The Shinui campaign to lure voters away from the immigrant parties is to revolve around around two main axes. Firstly, Shinui will claim that the immigrants are the main victims of religious coercion in the country, and secondly, it will portray itself as the representative of the middle class, hoping that many immigrants from the former Soviet Union have aspirations to be part of that socio-economic stratum.
The party's Russian-language campaign was unveiled at a press conference yesterday, attended by party chairman MK Yosef Lapid, and the head of the party's Russian committee, MK Victor Brailovsky. The party's campaign broadcasts in the Russian language, which will air on television and radio, will feature Lapid, Brailovsky, and Ya'akov Kedmi, former head of the Nativ communications office.
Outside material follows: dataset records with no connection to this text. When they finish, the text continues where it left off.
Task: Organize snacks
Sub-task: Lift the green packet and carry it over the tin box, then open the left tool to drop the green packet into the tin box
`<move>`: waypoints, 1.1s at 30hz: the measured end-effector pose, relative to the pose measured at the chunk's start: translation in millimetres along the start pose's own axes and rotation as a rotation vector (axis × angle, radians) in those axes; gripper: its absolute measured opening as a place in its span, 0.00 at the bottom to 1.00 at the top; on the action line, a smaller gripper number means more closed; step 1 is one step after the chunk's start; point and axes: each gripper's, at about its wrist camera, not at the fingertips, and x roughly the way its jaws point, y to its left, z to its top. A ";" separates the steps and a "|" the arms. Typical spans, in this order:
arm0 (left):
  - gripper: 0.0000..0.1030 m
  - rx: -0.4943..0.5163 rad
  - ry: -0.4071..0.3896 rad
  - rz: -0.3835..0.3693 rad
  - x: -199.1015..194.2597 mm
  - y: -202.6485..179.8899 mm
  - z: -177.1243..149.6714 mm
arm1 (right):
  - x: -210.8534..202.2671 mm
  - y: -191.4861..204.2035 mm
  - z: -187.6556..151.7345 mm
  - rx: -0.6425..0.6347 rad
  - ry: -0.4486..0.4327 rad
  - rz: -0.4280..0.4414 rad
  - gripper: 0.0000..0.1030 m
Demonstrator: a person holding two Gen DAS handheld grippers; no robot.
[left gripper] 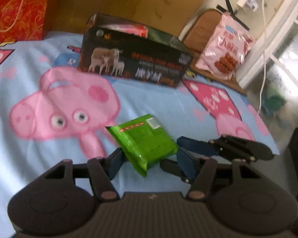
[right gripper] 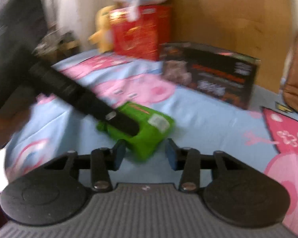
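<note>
- Left wrist view: the bed [left gripper: 159, 107], under a cartoon-pig sheet, carries everything; it is soft and uneven, so anything let go carelessly may slide or tip.
- Black snack box [left gripper: 135, 59] stands open-topped at the far side of the bed, with red packets visible inside. Judged to be the destination; a drop short of its rim would leave the load on the sheet.
- Pink snack bag [left gripper: 224, 45] leans on a brown chair [left gripper: 200, 29] beyond the bed edge, well apart from the box.
- Left hand-held gripper [left gripper: 149, 156] grasps the green packet [left gripper: 147, 140], its blue pads pressing both sides, low over the bed.
- Right hand-held gripper [right gripper: 145, 154] is released, jaws spread either side of the same green packet [right gripper: 149, 127] without clear contact.
- Risk: both tools crowd one packet. Closing the right while the left holds could crush or tear the wrapper, or knock the fingers together; motion blur suggests fast movement, raising that chance.
</note>
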 end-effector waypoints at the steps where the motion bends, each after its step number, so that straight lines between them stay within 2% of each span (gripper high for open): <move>1: 0.59 -0.003 -0.002 0.013 4.3 0.7 6.0 | 4.4 -4.7 3.5 0.017 0.003 -0.026 0.44; 4: 0.59 -0.006 -0.020 0.068 15.7 2.7 18.8 | 4.6 -19.8 3.2 0.061 0.009 -0.036 0.45; 8: 0.59 -0.049 -0.022 0.044 19.2 11.8 26.4 | 2.3 -16.6 2.9 -0.008 0.010 -0.046 0.50; 10: 0.57 -0.063 -0.024 0.040 19.9 15.2 28.6 | 3.8 -17.6 3.9 -0.035 0.016 -0.043 0.58; 11: 0.57 -0.073 -0.023 0.033 19.3 16.8 28.6 | 7.3 -19.2 5.3 -0.043 0.028 -0.033 0.59; 13: 0.48 -0.072 -0.025 0.041 18.7 17.9 28.6 | 15.4 -18.6 9.5 -0.051 0.039 -0.003 0.60; 15: 0.44 -0.054 -0.030 0.059 18.6 16.6 27.2 | 22.4 -15.4 12.7 -0.050 0.044 0.043 0.57; 16: 0.45 -0.048 -0.034 0.069 18.8 15.7 27.8 | 25.1 -13.1 14.4 -0.046 0.039 0.062 0.49; 19: 0.43 -0.048 -0.050 0.062 14.9 15.9 37.5 | 28.5 -8.6 18.1 -0.046 0.028 0.082 0.41; 21: 0.43 -0.025 -0.085 0.030 5.4 11.0 50.5 | 23.4 -8.9 22.1 -0.037 -0.007 0.071 0.41; 27: 0.43 0.050 -0.196 -0.021 -6.1 -11.4 108.0 | -3.7 -28.3 60.2 -0.036 -0.206 -0.013 0.40; 29: 0.43 0.062 -0.224 -0.023 0.7 -15.1 126.6 | -1.3 -40.6 76.4 -0.016 -0.231 -0.035 0.40; 33: 0.44 0.032 -0.229 -0.010 25.2 -10.7 153.2 | 20.8 -69.7 99.5 0.043 -0.244 -0.070 0.40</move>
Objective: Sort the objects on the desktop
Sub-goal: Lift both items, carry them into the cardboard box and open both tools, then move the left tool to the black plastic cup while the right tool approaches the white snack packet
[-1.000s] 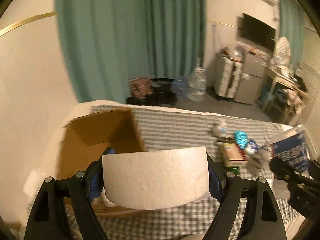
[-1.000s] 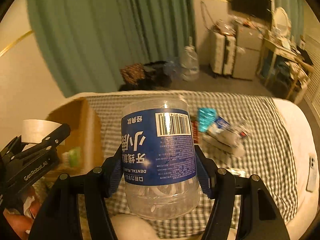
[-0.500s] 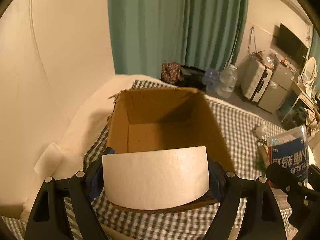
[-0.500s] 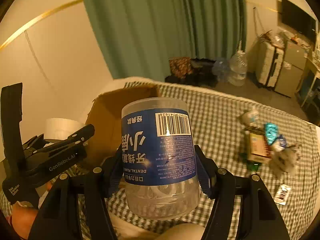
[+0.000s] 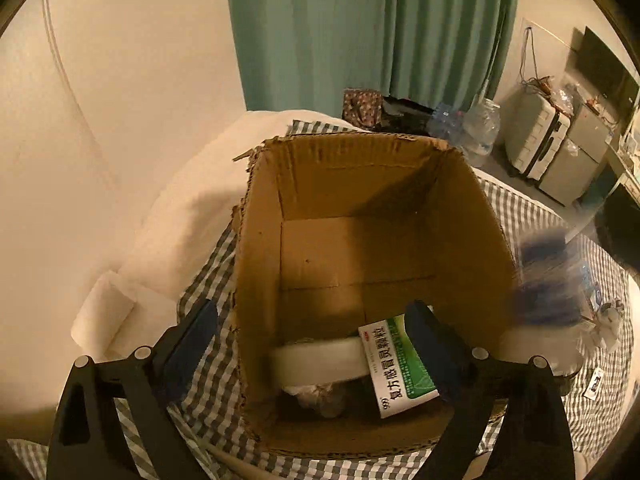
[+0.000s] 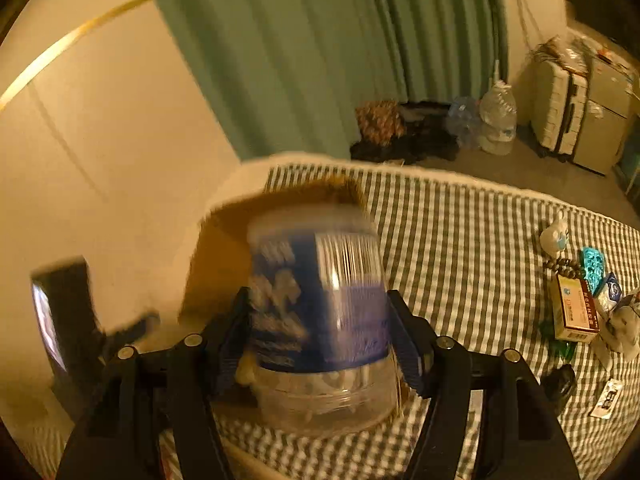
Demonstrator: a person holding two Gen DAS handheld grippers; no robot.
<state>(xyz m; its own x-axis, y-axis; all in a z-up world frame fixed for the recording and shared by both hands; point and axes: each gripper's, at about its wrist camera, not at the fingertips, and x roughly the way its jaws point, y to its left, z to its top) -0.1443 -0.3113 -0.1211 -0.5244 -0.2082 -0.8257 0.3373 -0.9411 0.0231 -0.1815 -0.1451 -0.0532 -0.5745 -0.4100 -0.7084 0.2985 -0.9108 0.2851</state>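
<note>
Left gripper [image 5: 312,344] fingers spread above box [image 5: 360,280], roll [image 5: 316,360] inside. Right gripper [image 6: 320,344] fingers pinch jar [image 6: 320,320]. Next: carry jar over box, release.

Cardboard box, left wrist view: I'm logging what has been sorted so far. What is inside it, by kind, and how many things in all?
White paper roll: 1
Green-and-white medicine packet: 1
Pale crumpled item, kind unclear: 1
Total in the cardboard box: 3
Not counted: the blue-label jar, which is outside the box.
</note>
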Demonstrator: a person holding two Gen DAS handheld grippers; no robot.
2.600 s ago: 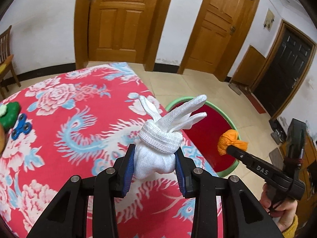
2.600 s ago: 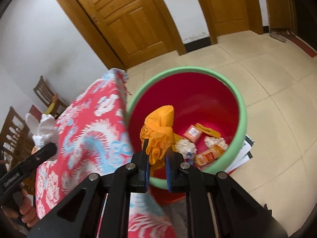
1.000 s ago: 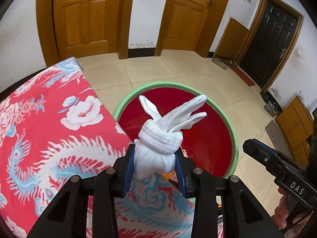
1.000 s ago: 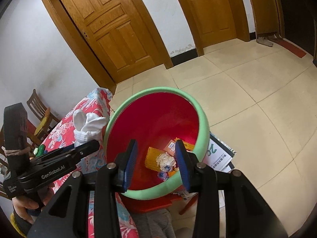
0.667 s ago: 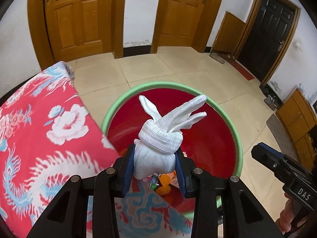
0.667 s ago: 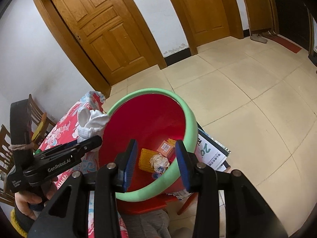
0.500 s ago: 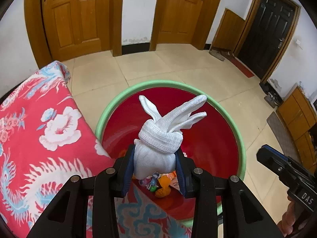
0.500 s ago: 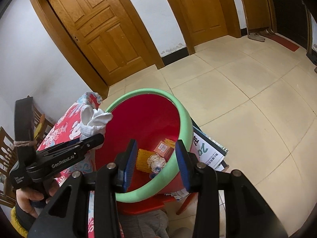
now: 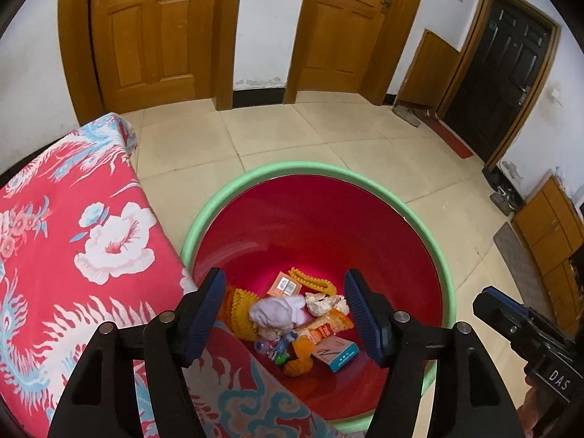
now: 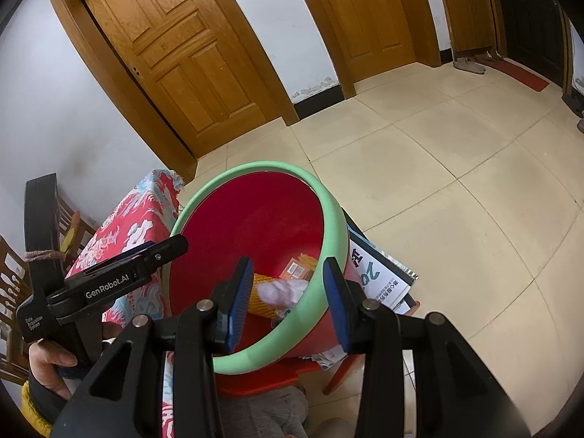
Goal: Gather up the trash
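Note:
A red bin with a green rim [image 9: 401, 215] stands beside the table. My left gripper [image 9: 283, 306] is open and empty above it. A white glove [image 9: 279, 312] lies at the bottom on other trash: orange foam netting [image 9: 239, 314], crumpled paper, snack wrappers and a small box [image 9: 335, 354]. My right gripper [image 10: 288, 292] is open and empty over the bin's near rim [image 10: 328, 255]. The glove also shows in the right wrist view [image 10: 281, 290], and so does the left gripper [image 10: 160, 252].
A table with a red floral cloth [image 9: 73, 255] borders the bin on the left. Papers [image 10: 376, 270] lie under the bin on a red stool. Wooden doors [image 9: 153, 36] stand behind on a tiled floor. Wooden chairs [image 10: 69, 219] are at the far left.
My left gripper moved from over the table to over the bin, opened, and the white glove dropped in. My right gripper had earlier released the orange netting and stays open.

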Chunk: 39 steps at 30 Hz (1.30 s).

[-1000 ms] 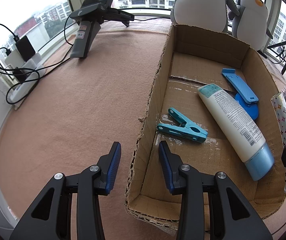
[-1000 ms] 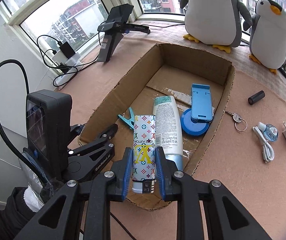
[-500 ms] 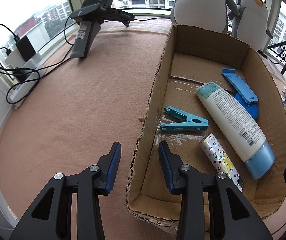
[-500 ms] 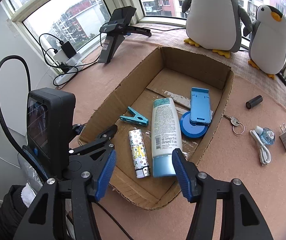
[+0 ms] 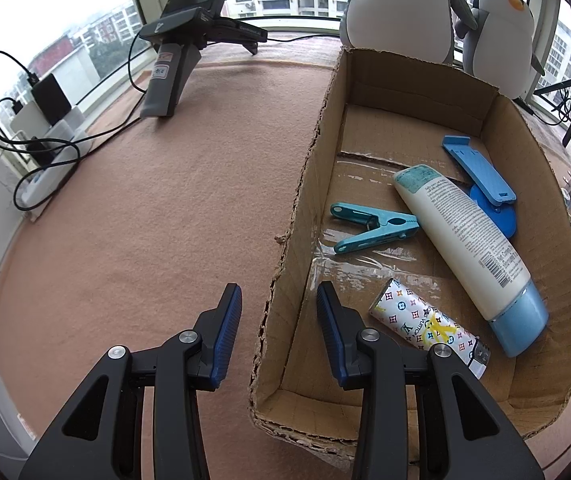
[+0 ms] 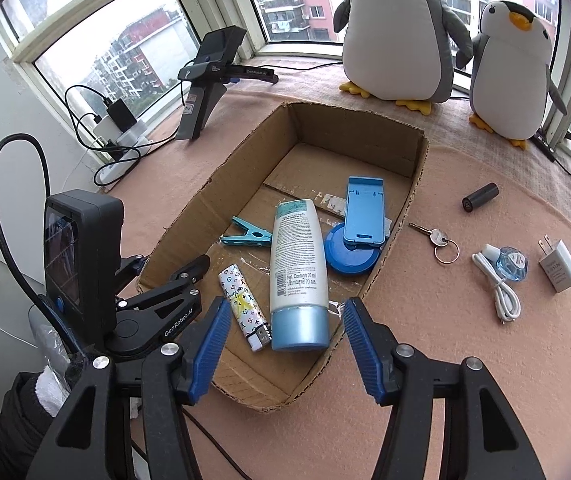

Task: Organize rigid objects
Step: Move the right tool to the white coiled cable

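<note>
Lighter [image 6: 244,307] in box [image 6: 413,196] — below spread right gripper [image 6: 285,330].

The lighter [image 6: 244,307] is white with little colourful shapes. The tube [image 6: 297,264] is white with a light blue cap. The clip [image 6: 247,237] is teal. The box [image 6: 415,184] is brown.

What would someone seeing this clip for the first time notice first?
Probably the open cardboard box in the middle of the pink cloth, holding a white lotion tube, a patterned lighter, a teal clothespin and a blue phone stand. Next, the two plush penguins by the window behind it. Both grippers are open, the right gripper over the box's near end, the left gripper straddling its left wall.
</note>
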Motion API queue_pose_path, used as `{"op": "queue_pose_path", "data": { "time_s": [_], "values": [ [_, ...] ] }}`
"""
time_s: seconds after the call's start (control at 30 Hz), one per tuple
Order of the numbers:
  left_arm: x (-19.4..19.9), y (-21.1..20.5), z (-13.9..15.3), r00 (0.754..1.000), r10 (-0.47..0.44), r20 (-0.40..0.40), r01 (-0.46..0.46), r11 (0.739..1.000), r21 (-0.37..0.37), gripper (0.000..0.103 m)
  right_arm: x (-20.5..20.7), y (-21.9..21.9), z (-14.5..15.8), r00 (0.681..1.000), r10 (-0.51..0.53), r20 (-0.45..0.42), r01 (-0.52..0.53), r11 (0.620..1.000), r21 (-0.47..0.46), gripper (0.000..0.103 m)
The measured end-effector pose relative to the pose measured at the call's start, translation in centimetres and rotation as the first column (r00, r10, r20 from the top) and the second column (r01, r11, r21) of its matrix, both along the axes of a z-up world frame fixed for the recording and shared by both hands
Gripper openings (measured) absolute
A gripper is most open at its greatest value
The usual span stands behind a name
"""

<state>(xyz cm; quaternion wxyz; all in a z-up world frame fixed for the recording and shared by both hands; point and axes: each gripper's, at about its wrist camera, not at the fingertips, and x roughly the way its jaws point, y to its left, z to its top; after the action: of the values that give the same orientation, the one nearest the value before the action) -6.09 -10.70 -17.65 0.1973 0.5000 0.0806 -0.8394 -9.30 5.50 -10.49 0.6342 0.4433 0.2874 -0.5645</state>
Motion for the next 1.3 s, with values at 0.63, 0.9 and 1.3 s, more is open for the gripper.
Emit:
{"op": "queue_pose_path", "data": {
  "time_s": [0.63, 0.9, 1.3],
  "values": [
    [-0.1, 0.1, 0.1, 1.0, -0.001, 0.01, 0.001, 1.0, -0.019, 0.037, -11.3, 2.8, -1.6, 0.984, -0.172, -0.048, 0.173, 0.985, 0.008, 0.055],
    [-0.2, 0.3, 0.1, 1.0, 0.0, 0.014, 0.0, 1.0, -0.025, 0.037, -14.4, 1.5, -4.1, 0.978, -0.17, -0.117, 0.179, 0.982, 0.065, 0.054],
    [-0.2, 0.4, 0.0, 1.0, 0.001, 0.016, -0.001, 1.0, -0.026, 0.037, -15.6, -1.1, -7.1, 0.98, -0.117, -0.16, 0.141, 0.98, 0.143, 0.05]
  ]
}}
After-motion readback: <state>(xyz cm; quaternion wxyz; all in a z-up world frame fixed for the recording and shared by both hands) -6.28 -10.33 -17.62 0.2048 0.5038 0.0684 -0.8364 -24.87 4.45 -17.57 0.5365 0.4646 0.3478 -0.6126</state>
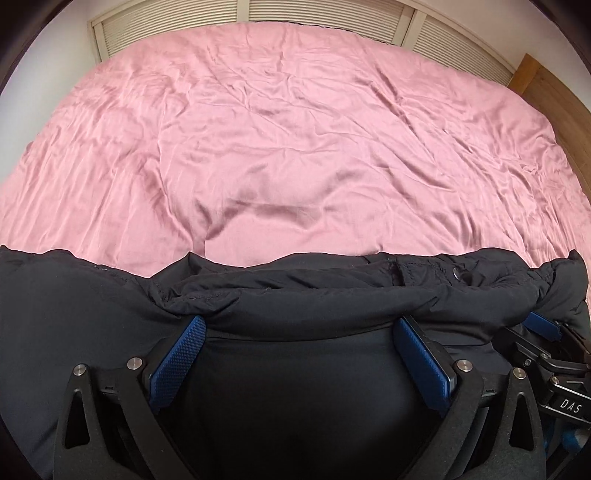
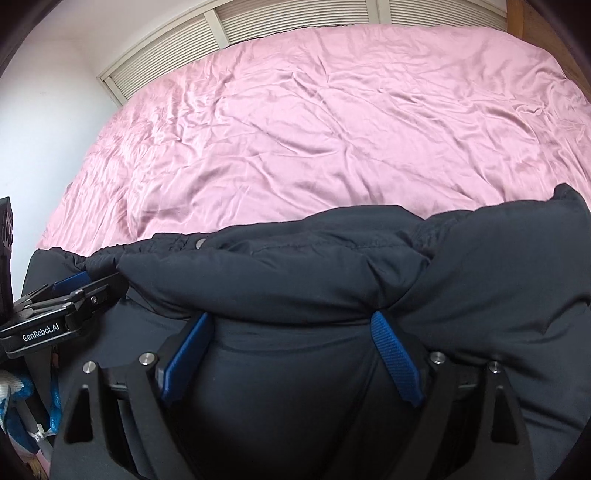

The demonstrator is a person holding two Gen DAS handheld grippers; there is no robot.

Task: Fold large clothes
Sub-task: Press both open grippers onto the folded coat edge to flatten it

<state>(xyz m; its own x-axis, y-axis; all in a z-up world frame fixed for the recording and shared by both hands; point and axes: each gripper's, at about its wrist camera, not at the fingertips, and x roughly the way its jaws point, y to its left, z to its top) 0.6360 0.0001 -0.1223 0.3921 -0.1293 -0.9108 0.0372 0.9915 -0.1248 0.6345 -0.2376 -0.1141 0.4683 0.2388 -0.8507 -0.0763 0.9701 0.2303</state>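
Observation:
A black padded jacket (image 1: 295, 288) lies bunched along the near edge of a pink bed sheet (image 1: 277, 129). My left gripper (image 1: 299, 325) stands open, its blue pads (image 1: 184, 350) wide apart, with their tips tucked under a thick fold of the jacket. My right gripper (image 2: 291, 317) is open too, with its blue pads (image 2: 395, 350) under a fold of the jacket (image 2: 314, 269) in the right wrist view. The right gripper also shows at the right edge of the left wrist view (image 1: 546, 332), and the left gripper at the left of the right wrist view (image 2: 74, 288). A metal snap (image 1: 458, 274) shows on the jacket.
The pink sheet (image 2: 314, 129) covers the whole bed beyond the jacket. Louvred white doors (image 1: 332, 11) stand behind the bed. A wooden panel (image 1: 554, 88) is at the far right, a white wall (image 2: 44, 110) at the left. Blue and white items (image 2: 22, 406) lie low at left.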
In the 1999 elections, Kedmi assisted then prime ministerial candidate Ehud Barak in garnering the support of the immigrant sector. Three weeks ago, Kedmi took part in the Labor party's campaign meeting on new immigrants, headed by Shimon Peres.
Yesterday, he told Ha'aretz that the breakdown in the Labor Party cannot be rectified in the month prior to elections, and in the situation that has ensued, "Shinui is the most suitable option for new immigrants."
Kedmi's recruitment to Shinui, which he has not officially joined, is considered a substantial boost for the party, due to his standing among the immigrant population.
Prior to launching the campaign in Russian, Lapid said, "The immigrant population has joined the bourgeoisie." According to Lapid, the doctor who worked in the sanitation industry after immigrating to Israel, is now employed again as a bourgeoisie doctor, and fears increased taxation and unemployment.
"We will approach such an immigrant and promise him that his status will remain intact, just as we took it upon ourselves to protect the middle class, which was neglected by Israeli governments for two generations," Lapid said.
Based on the trend by which new immigrants have joined Shinui, sources in the party predict that they will be able to attain four mandates from this sector.
Recently, Shinui garnered first place in mock-elections held at Shevah high school in Tel Aviv, where most of the students are immigrants from the former Soviet Union.